What carries the argument
Strategic sampling of error mitigation outcomes to build uncertainty distributions, paired with surrogate-based optimization of mitigation hyperparameters.
If this is right
- Better choices of noise levels and shot numbers lead to lower error in zero-noise extrapolation results for the XY model.
- Optimized training circuit sets improve the accuracy of Clifford data regression.
- Learned hyperparameters from one circuit can be transferred to similar ones without re-optimization.
- The uncertainty quantification applies generally to any classical post-processing error mitigation method.
- Surrogate optimization allows efficient hyperparameter tuning despite the need for multiple samples.
Where Pith is reading between the lines
- The methods could help in designing mitigation protocols that adapt to changing noise conditions during a computation.
- Similar sampling ideas might apply to other quantum tasks like variational algorithms where post-processing is used.
- If the overhead is small, these robust designs could become standard for reducing effective error rates in families of circuits.
- The transferability suggests potential for pre-computing optimal settings across related problem instances.
Load-bearing premise
The extra sampling required to estimate uncertainties and run the hyperparameter optimizations remains computationally affordable and does not erase the gains from mitigation.
What would settle it
An experiment where the uncertainty predicted by the sampling method for a mitigated observable differs significantly from the actual variation observed across hundreds of independent full runs of the mitigation protocol on the same circuit.
Figures
read the original abstract
Error mitigation techniques are crucial to achieving near-term quantum advantage.

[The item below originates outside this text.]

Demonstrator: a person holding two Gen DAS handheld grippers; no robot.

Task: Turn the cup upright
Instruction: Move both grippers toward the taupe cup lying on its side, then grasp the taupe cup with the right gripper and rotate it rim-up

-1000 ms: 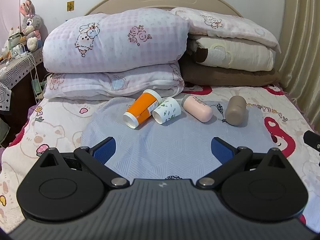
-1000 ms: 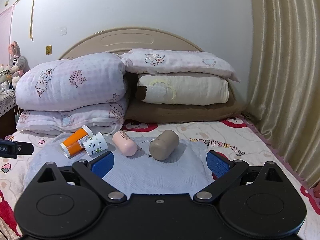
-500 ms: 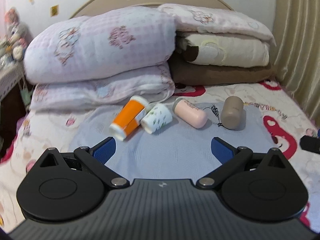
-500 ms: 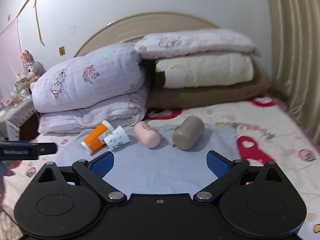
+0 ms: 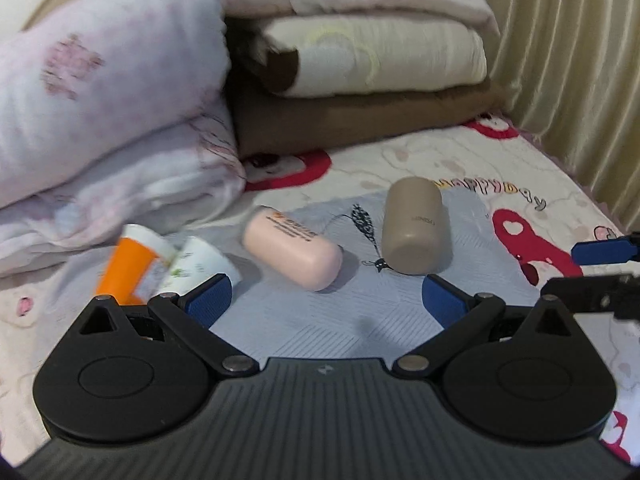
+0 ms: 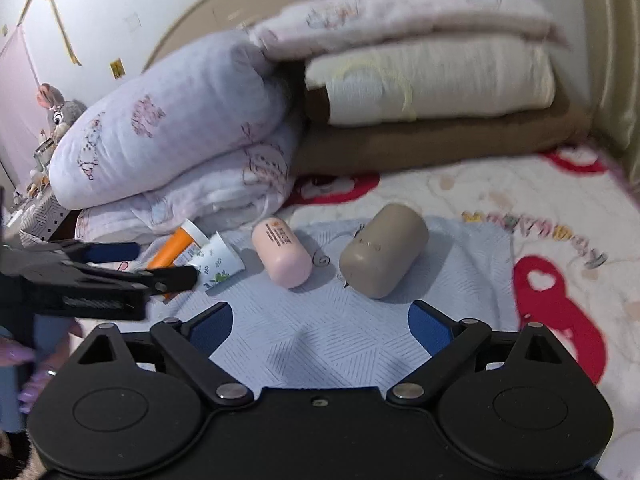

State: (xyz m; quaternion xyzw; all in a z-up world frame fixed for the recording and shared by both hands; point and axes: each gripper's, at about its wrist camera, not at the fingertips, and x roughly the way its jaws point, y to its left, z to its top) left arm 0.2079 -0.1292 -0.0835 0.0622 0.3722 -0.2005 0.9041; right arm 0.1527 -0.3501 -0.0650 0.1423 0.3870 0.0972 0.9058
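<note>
Several cups lie on their sides on a pale blue cloth (image 5: 320,320) on the bed: an orange cup (image 5: 128,264), a white leaf-print cup (image 5: 196,264), a pink cup (image 5: 294,254) and a taupe cup (image 5: 414,226). They also show in the right wrist view: orange (image 6: 174,246), white (image 6: 218,260), pink (image 6: 282,254), taupe (image 6: 380,254). My left gripper (image 5: 326,300) is open and empty, just short of the pink cup. My right gripper (image 6: 320,322) is open and empty, short of the pink and taupe cups.
Stacked pillows and folded quilts (image 5: 360,52) stand behind the cups against the headboard. A curtain (image 5: 568,60) hangs at the right. A plush toy (image 6: 56,108) sits at the far left. The left gripper (image 6: 132,264) crosses the right wrist view at the left.
Both grippers have moved forward and lower toward the cups, which now look larger. The left one has swung right. Both stay open.
</note>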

Classical post-processing of quantum computation outcomes is a popular approach for error mitigation, which includes methods such as Zero Noise Extrapolation, Virtual Distillation, and learning-based error mitigation. However, these techniques have limitations due to the propagation of uncertainty resulting from the finite shot number of a quantum measurement. In this work, we introduce general and unbiased methods for quantifying the uncertainty and error of error-mitigated observables based on the strategic sampling of error mitigation outcomes. We then extend our approach to demonstrate the optimization of performance and robustness of error mitigation under uncertainty. To illustrate our methods, we apply them to Zero Noise Extrapolation and Clifford Date Regression in the ground state of the XY model simulated using depolarizing and IBM Toronto noise models, respectively. In particular, we optimize the choice of noise levels and the allocation of shots for Zero Noise Extrapolation and the distribution of the training circuits for Clifford Data Regression. While our methods are readily applicable to any post-processing-based error mitigation approach, in practice they must not be prohibitively expensive -- even though they perform optimizations of the error mitigation hyperparameters requiring sampling of a statistical distribution of error mitigation outcomes. By leveraging surrogate-based optimization, we show that our methods can efficiently perform optimal design for a Zero Noise Extrapolation implementation. We then further demonstrate the transferability of learned Zero Noise Extrapolation hyperparameters to other similar circuits.
Editorial analysis
A structured set of objections, weighed in public.
Referee Report
Summary. The paper claims to introduce general unbiased sampling-based methods for quantifying uncertainty and error in post-processing error-mitigated observables, then extends the framework to surrogate-based optimization of mitigation hyperparameters (noise levels, shot allocation, training-circuit distribution) for robustness under finite-shot uncertainty. Demonstrations apply the methods to zero-noise extrapolation (ZNE) on the XY-model ground state with depolarizing noise and to Clifford data regression (CDR) with IBM Toronto noise, including transferability of learned ZNE hyperparameters.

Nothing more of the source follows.